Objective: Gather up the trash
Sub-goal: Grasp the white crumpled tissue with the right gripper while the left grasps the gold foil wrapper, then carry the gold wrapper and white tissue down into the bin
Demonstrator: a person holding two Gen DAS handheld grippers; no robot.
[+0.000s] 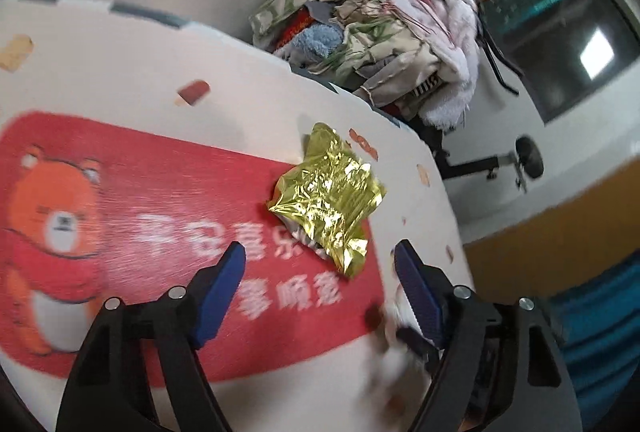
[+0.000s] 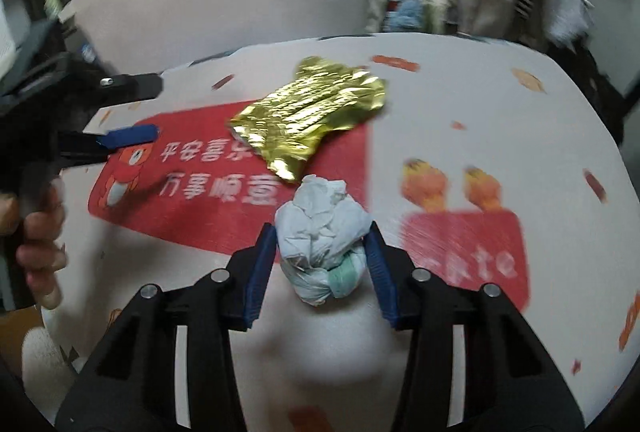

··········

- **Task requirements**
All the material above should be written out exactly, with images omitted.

- **Problem solution**
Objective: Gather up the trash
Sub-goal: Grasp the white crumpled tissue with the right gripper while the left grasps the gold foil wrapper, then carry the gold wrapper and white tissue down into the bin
Demonstrator: a person holding two Gen DAS handheld grippers; no robot.
[+0.000s] 
[+0.000s] 

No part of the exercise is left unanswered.